We’re a team of scientists, not coders, and we’re not trying to compete with Google. But what we do have is very good clinical expertise in what some of these AI platforms can be used for. And we have very good access to reliable, high-quality imaging from patients. So, with approval from the ethics board, we were able to export all the ultrasound images and upload them into this AI platform.

The Google platform uses a technique called transfer learning that uses architecture from prior projects and customizes it for this clinical application. We spend about 90 percent of the time prepping these images for processing, which builds the actual model. Once the model is created, we can then validate on a subset of patients and see how well it can predict cancer risk.

Your AI algorithm achieved 77 percent accuracy overall. Can the algorithm be improved to get closer to 100 percent accuracy?
Eisenbrey: I think there’s still room for improvement in the overall accuracy. One way is to get more data and work with others to collaborate and create a multi-center repository of these samples. With any of these AI programs, the more data you can put into them, the more accurate your model is going to become.
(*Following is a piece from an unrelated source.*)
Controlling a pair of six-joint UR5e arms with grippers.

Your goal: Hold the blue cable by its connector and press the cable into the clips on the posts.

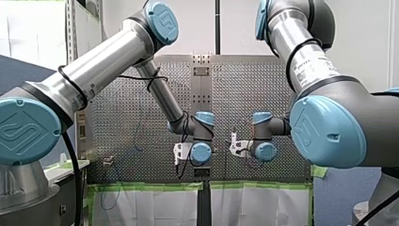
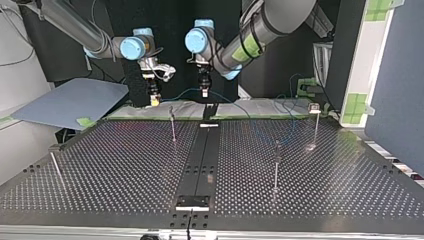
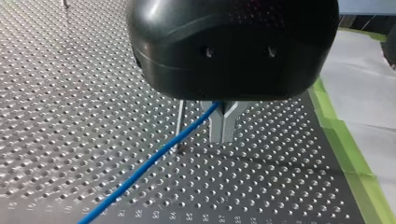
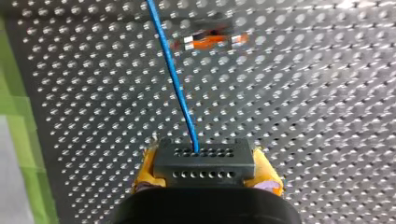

Will algorithms and machines ever replace humans in the process of diagnosing disease?
Eisenbrey: Maybe sometime in the future but not any time soon. I think that there are a lot of examples out there of AI gone wrong when it’s over-leveraged. At this point, there’s still going to always have to be some type of human supervision. We can use AI to guide physicians to some extent or improve the efficiency of workflows, but in terms of replacing humans, the problems are too complex for that to happen anytime within the next decade.